Glouglou a écrit :
Ludo, tu ne peux pas écrire "alors oui l’identité du club bla-bla-bla". C'est la base même du football, c'est le pourquoi tu te rends au stade, qui fait que t'y prends ton pied quand t'as l'odeur de saucisse mélangé à celle de l'huile de friture ou des arômes du houblon. Ton stade, si tu l'aimes, c'est parce qu'il regorge de souvenirs, de moments qui t'ont procuré des émotions. Aujourd'hui, la plus belle action du match, c'est quatre lance-flammes et un Graoully modélisé sur Paint. Les souvenirs des Messins, c'est Bocandé, Kurbos, Hinschberger ,Ettore, l'épopée 84, Curioni, Braun, Kastendeuch, Pirès, Meyrieu, Ribéry, Pjanic, la classe Gambardella, H.Diallo, I.Sarr et maintenant Mikautadze. Mais plus on avance, plus nos émotions se lient à un unique joueur et non plus à une équipe qui aurait une identité. Et ce phénomène se remarque bien avant l'arrivée de Boloni.
Par ailleurs, personne ne prend "plaisir à dénigrer gratuitement" le club. C'est du fantasme, ça. Ici, tout le monde aime le FC Metz . En revanche, on est en droit de demander des explications. De comprendre comment et pourquoi le club qui avait encore une très forte identité il y a 25 ans n'en possède plus du tout aujourd'hui. On ne reconnaît plus notre club. Et, ça, un supporter messin, il est tout à fait légitime pour s'en offusquer. Le reste du temps, ce même supporter, il scande des chants ou se rend au stade en encourageant l'équipe, bien qu'elle lui fasse honte. Ce n'est pas tout noir tout blanc.

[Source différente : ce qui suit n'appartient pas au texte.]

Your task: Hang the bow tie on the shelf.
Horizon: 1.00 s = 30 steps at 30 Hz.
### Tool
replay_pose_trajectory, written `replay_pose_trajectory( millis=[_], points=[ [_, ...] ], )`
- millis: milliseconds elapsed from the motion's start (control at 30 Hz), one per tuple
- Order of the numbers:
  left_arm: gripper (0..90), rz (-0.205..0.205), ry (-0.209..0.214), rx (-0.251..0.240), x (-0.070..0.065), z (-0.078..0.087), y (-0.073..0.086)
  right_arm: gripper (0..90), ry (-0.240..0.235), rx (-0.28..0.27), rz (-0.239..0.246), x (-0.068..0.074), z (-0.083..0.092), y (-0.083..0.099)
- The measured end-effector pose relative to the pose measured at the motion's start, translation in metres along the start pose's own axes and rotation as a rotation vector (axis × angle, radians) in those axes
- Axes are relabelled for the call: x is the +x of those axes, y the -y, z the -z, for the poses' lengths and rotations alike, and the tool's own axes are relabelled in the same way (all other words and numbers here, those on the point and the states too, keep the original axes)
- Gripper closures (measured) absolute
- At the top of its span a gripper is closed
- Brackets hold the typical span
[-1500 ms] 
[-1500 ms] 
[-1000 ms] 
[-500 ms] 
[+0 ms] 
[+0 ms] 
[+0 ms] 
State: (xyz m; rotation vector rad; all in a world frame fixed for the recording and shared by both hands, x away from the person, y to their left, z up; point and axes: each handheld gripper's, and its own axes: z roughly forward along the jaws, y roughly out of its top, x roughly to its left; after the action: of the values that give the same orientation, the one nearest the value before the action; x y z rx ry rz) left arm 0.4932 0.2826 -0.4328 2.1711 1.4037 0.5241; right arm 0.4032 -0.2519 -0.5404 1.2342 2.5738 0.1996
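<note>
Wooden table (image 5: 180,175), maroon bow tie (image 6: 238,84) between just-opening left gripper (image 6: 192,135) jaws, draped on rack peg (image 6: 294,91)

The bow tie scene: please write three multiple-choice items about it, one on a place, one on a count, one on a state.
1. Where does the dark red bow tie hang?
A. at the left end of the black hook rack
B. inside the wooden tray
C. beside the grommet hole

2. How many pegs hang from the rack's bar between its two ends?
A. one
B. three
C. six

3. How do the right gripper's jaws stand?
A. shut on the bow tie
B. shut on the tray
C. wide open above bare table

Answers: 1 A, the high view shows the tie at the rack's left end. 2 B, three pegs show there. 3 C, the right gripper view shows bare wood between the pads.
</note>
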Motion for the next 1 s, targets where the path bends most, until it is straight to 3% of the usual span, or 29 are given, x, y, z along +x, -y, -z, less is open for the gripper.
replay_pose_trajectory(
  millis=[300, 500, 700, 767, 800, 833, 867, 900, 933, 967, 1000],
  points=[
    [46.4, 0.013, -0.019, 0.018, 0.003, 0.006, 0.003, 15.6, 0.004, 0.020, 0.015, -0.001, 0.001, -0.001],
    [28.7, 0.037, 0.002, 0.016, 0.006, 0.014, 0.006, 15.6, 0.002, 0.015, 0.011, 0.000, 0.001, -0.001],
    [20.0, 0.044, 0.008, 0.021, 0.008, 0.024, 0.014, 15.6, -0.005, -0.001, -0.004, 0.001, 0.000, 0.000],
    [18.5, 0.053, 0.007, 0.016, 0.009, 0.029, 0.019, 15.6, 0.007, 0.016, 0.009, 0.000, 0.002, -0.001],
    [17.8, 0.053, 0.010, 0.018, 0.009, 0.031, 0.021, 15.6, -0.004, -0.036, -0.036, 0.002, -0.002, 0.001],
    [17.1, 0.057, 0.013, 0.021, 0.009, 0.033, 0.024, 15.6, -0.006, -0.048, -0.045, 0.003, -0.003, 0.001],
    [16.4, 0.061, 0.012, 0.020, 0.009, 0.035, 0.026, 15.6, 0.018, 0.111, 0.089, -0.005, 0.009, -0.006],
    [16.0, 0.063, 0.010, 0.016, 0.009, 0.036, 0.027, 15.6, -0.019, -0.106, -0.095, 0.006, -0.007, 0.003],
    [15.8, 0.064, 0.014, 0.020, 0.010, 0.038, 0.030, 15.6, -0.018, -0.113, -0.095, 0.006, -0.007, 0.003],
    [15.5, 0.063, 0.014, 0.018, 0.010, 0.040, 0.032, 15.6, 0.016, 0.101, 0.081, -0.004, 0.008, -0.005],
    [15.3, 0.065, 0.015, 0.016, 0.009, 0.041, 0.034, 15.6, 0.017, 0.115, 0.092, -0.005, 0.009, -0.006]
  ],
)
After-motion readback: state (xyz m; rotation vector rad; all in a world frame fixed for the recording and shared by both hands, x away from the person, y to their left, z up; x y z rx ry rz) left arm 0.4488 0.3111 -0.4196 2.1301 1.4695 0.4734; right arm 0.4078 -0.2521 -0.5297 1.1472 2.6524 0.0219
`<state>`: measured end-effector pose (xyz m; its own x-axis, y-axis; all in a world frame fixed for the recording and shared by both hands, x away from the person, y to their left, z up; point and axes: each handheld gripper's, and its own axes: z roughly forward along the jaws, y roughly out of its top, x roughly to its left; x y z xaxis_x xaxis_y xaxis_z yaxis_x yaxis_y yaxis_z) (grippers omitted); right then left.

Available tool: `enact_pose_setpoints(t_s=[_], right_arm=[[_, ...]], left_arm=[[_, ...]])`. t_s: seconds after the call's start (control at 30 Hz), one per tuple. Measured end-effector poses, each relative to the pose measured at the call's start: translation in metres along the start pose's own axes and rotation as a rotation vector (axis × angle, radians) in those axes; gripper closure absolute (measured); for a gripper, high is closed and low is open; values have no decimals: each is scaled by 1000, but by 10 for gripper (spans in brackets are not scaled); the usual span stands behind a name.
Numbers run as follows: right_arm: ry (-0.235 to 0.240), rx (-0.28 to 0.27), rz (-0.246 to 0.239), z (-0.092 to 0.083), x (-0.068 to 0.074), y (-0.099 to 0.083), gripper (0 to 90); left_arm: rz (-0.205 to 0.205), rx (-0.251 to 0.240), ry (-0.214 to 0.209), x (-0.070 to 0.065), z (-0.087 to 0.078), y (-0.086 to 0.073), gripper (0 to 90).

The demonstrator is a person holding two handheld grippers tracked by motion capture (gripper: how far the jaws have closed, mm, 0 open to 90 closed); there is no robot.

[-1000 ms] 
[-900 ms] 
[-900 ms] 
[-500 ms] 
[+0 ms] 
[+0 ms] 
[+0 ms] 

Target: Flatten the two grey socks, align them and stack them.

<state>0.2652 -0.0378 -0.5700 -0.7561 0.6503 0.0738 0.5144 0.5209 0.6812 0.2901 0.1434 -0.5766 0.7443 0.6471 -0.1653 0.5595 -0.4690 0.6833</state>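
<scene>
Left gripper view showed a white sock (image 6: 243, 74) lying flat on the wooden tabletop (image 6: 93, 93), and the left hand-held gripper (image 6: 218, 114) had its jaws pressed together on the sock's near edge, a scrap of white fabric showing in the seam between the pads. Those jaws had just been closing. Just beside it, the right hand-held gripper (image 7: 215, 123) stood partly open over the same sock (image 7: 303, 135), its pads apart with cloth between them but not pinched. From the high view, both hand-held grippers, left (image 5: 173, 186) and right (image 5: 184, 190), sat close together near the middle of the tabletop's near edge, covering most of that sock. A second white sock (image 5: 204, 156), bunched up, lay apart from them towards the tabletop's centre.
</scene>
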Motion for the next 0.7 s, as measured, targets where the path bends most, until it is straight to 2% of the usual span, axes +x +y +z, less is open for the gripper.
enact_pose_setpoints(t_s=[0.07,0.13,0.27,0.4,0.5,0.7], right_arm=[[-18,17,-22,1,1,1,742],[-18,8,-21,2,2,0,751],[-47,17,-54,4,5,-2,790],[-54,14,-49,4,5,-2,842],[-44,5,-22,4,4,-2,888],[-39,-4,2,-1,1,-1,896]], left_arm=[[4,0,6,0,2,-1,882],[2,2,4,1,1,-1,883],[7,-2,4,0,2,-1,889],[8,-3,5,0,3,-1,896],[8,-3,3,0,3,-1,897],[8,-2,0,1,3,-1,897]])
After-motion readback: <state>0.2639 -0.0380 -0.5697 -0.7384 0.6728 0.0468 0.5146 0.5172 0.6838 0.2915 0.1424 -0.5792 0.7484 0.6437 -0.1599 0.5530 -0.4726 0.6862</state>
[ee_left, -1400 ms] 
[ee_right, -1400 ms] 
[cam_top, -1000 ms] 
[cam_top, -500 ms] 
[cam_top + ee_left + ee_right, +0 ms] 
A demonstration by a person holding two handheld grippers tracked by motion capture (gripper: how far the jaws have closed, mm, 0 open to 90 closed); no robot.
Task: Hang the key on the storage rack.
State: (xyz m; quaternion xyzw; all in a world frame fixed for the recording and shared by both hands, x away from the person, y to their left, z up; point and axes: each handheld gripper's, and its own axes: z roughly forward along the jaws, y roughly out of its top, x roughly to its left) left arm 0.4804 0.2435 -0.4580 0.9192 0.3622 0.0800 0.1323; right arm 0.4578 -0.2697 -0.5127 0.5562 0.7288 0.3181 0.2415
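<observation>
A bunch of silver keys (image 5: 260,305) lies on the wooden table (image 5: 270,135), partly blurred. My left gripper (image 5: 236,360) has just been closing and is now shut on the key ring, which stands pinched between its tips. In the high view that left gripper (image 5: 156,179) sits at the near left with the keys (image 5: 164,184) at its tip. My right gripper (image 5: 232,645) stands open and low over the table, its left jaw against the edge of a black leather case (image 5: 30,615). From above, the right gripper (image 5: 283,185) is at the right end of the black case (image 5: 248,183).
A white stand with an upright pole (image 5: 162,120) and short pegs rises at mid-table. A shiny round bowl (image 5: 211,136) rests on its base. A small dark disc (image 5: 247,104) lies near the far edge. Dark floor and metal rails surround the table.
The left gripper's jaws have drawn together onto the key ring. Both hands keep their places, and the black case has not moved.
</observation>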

Cette manie de positionner sa réflexion en choisissant un camp, moi, c'est quelque chose qui me peine. De la nuance, mince.
Je suis d'accord dans le fond. Mais malheureusement, ce n'est pas spécifique au Fc Metz. C'est le cas dans tous les clubs, et je dirais même, les nations. Si le Fc Metz descend, ça n'empêchera à aucun joueur de dormir. Même chose pour Lorient ou Clermont.
Si on veut même pousser la réflexion plus loin, je dirais même que c'est sociétal, et que le football reflète la société.
Les gens sont de plus en plus déracinés. Sont de plus en plus nomades. Ils accordent de moins en moins d'importance à là d'où il viennent. Ils ne sont orientés que par la réussite et l'enrichissement personnel. Je parle surtout pour les jeunes générations. Elles ne s'identifient plus, ou de moins en moins, à une ville, une région voire même un pays. Ils sont de partout et nulle part à la fois.
Les clubs n'ont plus d'identité.
Pour en revenir aux nations, c'est pareil. Les binationaux choisissent le pays qu'ils vont représenter en fonction de l'opportunité sportive qui s'y trouve, pas pour attachement au pays.